Mean values and standard error bars from three experimental results.

As a control for drug specificity, we tested the antimalarial naphthoquinone atovaquone that targets the cytochrome bc1 complex in the mitochondrial electron transport chain (ETC) (Fry and Pudney, 1992). Even though eukaryotic MGSTs have a structural similarity with the ETC enzyme cytochrome c oxidase (Holm et al., 2006), atovaquone did not inhibit EXP1-mediated hematin degradation (Figure 5H). This suggests that EXP1 may be targeted by endoperoxides but not by naphthoquinones.

EXP1 in parasite drug response

We then asked whether EXP1 might be involved in ART drug action, whose cellular effectors may extend beyond the genes and genomic regions that recent sequencing studies associated with emerging ART resistance (Ariey et al., 2014; Cheeseman et al., 2012; Park et al., 2012; Takala-Harrison et al., 2013). Specifically, we tested a model (Mukanganyama et al., 2001) of reductive metabolism of ART, mediated by a hypothetical GST that could catalyze the formation of GSH-ART complexes via GSH binding to the drug's lactone ring to form a hydroperoxide moiety. We addressed this model through EXP1 in the dihydroartemisinin-pressured ART-tolerant parasite line 3b1 (see Experimental Procedures), compared to the parental line Dd2 and to the reference drug-sensitive line 3D7.

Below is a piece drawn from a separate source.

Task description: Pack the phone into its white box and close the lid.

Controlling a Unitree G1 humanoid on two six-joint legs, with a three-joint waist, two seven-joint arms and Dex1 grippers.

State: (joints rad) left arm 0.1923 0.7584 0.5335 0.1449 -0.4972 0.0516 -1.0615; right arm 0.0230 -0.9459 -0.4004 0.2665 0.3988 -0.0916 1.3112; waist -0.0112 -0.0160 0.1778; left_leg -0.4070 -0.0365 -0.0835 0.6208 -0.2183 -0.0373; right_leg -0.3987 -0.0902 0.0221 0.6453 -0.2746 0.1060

In vitro data from LC-MS showed that EXP1 can catalyze the production of GSH-ART adducts in an ART concentration-dependent manner (Figure 6A). A control with SjGST, which belongs to the same GST family as PfGST (PF14_0187), yielded GSH-ART levels indistinguishable from their spontaneous formation. These results recall earlier findings that PfGST does not actively conjugate GSH to ART and is unlikely to modulate parasite susceptibility to artemisinins (Deponte and Becker, 2005). LC-MS studies with extracts of cultured parasites yielded GSH-ART levels that, in ART-tolerant 3b1 parasites, were estimated to be 3.76 ± 0.31 times higher after ART exposure than the background signal without drug challenge (Figure 6B and S6); while in 3D7 parasites those levels were low and almost indistinguishable from post drug exposure levels (0.93 ± 0.09 ratio). Similarly, in Dd2 parasites, GSH-ART measurements after ART challenge were only 1.52 ± 0.54 times higher than without drug exposure.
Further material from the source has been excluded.